Plaintiff then filed a third motion, asking the court to order Mark to resign his membership in the Club. At the hearing on the motion, Mark admitted that resignation of the membership would yield about $17,000, less any amount he owed the Club. The court denied the motion, finding that “it would be expanding [section 2 — 1402] too far to order that this judgment debtor be compelled to resign his interest in the Medinah Country Club” and that “no law *** would support a Court requiring that a judgment debtor take such action.”

Plaintiff moved for reconsideration, contending that the court had erred in its interpretation of section 2 — 1402. This motion was essentially identical to the third motion for turnover, except that it cited Warburton v. Virginia Beach Federal Savings & Loan Ass’n, 899 P.2d 779, 783 (Utah App. 1995), for the proposition that “a ‘membership’ is at most a contractual right and is not an interest in real estate,” a proposition with no clear relation to its overall argument. At the hearing on the motion, plaintiff stated that the issue was whether the Club membership was “an asset, or *** some sort of intangible that cannot be delivered up by this Court.” It argued that the membership was a property right and that the court should be able to order the debtor to take the actions necessary to give the creditor the value of the asset. The court denied the motion “as to whether the membership interest at Medinah Country Club is exempt under 735 ILCS 5/2 — 1402” and found no just reason to delay enforcement or appeal of the order.

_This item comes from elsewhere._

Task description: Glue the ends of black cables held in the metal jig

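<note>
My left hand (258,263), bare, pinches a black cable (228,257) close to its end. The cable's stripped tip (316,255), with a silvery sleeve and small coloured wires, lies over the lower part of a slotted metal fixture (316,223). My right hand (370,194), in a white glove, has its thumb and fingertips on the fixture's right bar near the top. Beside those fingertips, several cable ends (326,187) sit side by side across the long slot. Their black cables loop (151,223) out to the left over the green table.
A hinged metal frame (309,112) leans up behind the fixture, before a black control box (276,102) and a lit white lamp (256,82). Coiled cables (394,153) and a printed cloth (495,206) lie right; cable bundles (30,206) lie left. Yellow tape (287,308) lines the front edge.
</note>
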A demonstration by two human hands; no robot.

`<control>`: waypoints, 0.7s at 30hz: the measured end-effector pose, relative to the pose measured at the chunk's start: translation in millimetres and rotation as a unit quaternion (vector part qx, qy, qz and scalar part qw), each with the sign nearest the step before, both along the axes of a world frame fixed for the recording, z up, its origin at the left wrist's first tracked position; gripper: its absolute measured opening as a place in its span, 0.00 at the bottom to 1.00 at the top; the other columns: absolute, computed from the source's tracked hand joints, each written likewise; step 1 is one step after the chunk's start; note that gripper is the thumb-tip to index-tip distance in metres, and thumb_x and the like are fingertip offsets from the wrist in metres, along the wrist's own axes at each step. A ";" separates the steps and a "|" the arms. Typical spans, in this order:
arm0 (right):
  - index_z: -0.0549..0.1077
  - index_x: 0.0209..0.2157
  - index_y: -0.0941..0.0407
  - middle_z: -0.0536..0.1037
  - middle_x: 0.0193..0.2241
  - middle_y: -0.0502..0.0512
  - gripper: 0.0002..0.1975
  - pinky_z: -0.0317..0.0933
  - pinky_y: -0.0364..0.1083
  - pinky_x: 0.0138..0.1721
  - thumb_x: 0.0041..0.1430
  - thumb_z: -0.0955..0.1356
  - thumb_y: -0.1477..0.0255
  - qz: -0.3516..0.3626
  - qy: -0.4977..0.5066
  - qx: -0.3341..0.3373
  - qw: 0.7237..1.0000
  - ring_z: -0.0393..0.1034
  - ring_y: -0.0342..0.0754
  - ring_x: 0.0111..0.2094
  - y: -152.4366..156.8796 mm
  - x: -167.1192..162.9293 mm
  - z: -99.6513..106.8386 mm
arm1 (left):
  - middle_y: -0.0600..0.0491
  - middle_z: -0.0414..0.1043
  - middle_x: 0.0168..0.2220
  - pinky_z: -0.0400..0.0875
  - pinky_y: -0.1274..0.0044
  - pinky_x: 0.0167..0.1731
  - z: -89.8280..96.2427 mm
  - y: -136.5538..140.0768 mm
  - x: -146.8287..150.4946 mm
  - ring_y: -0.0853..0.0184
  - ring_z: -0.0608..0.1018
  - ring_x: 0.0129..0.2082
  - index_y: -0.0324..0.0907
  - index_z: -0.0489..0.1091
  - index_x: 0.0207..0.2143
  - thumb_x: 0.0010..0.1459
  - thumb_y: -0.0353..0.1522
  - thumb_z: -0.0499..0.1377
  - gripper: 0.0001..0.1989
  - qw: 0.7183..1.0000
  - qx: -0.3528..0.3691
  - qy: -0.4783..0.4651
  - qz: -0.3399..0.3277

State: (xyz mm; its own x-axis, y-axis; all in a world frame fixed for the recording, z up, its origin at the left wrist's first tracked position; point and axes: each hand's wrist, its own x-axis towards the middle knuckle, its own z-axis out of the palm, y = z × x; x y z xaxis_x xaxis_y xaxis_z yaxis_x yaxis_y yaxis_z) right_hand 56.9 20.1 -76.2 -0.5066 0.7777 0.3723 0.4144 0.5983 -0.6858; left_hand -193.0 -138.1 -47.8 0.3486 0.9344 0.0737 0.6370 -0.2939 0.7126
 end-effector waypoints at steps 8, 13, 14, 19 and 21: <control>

Plaintiff now appeals, contending that the trial court erred in concluding that section 2 — 1402 did not give it the power to order Mark to do what was necessary to enable plaintiff to reach the Club membership. Mark responds that the court’s interpretation was proper. He also contends that plaintiffs motion to reconsider “failed to cite to any error made by the trial court in denying Plaintiffs motion for turnover” and “failed to present any new evidence or case law that would justify *** a reversal of the trial court’s ruling” and therefore “failed to satisfy the threshold for the court’s consideration of a Motion to Reconsider.”

Preliminarily, we address Mark’s contention that plaintiffs motion to reconsider was improper. The “purpose of a motion to reconsider is to bring to the court’s attention newly discovered evidence, changes in the law, or errors in the court’s previous application of existing law.” (Emphasis added.) Farmers Automobile Insurance Ass’n v. Universal Underwriters Insurance Co., 348 Ill. App. 3d 418, 422 (2004). Here, the court based its denial of the motion for turnover entirely on its legal determination that section 2 — 1402 does not allow a court to grant the relief plaintiff requested, so the motion to reconsider was surely intended to convince the court that its legal conclusion was in error. This is a proper purpose for a motion to reconsider. Mark implies that a court cannot grant a motion to reconsider, even if the party has persuaded it that it erred in its interpretation of the law, if the motion to reconsider adds no new facts or case law to that presented in the original motion. We find no authority for this proposition, and we reject it.

We now turn to the primary issue in this appeal: whether section 2 — 1402 gives a court authority to order a judgment debtor to resign a country club membership. This is a question of statutory interpretation, and accordingly, our review is de novo. See Eads v. Heritage Enterprises, Inc., 204 Ill. 2d 92, 96 (2003). Further, our review of a trial court’s application of the law to the facts presented, whether in an original motion or a motion to reconsider, is always de novo. O’Shield v. Lakeside Bank, 335 Ill. App. 3d 834, 838 (2002).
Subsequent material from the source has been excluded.